Your objective —
Beginning with the line that contains "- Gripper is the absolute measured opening", output each line below exactly through the last one, both included, and nothing else.

Collected data —
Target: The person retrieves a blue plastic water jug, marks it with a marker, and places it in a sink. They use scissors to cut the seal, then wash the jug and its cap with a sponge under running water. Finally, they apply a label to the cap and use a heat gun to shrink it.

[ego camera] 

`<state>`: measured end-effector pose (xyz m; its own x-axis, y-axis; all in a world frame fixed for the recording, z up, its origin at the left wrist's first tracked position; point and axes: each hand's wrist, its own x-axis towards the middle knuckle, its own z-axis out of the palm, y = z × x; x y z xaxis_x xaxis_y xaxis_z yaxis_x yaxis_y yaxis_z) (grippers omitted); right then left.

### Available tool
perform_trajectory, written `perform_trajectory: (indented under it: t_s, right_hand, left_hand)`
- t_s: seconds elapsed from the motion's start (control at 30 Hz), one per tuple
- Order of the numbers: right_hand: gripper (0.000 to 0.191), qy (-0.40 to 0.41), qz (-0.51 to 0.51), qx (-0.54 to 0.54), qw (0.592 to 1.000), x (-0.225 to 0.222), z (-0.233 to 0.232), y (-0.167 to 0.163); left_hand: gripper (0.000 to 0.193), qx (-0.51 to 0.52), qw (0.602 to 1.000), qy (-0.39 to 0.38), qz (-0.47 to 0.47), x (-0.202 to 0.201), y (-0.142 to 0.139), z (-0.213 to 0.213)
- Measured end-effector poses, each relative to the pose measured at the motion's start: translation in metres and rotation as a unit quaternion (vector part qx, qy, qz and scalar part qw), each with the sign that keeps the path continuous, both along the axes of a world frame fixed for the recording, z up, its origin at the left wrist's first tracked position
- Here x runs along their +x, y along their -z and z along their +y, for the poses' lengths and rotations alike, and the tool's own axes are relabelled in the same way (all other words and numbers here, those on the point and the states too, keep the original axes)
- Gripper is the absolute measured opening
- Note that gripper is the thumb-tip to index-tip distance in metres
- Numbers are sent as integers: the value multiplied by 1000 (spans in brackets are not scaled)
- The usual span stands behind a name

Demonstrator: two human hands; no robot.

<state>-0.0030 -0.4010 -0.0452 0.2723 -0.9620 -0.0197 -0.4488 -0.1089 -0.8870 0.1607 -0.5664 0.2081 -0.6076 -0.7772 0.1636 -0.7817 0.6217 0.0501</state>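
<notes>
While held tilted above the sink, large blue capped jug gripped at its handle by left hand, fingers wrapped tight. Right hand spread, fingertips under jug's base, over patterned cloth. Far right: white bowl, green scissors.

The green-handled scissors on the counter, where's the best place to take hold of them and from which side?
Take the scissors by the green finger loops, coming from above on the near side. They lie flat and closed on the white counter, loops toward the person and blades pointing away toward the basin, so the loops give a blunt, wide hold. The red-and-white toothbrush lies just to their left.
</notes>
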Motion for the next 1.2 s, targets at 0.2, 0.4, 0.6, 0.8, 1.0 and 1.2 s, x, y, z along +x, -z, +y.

Task result —
- Gripper is the absolute measured opening
- Note that gripper is the thumb-tip to index-tip distance in metres
- Numbers are sent as integers: the value multiplied by 1000 (spans in brackets are not scaled)
- The usual span stands behind a name

Demonstrator: two human hands; no robot.

<state>-0.0030 -0.4010 -0.0452 0.2723 -0.9620 -0.0197 -0.4488 -0.1089 -0.8870 0.1607 -0.5664 0.2081 -0.6076 -0.7772 0.1636 -0.7817 0.6217 0.0501</state>
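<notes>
While held tilted above the sink, large blue capped jug gripped at its handle by left hand, fingers wrapped tight. Right hand spread, fingertips under jug's base, over patterned cloth. Far right: white bowl, green scissors.

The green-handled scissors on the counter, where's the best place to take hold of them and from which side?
Take the scissors by the green finger loops, coming from above on the near side. They lie flat and closed on the white counter, loops toward the person and blades pointing away toward the basin, so the loops give a blunt, wide hold. The red-and-white toothbrush lies just to their left.
</notes>
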Motion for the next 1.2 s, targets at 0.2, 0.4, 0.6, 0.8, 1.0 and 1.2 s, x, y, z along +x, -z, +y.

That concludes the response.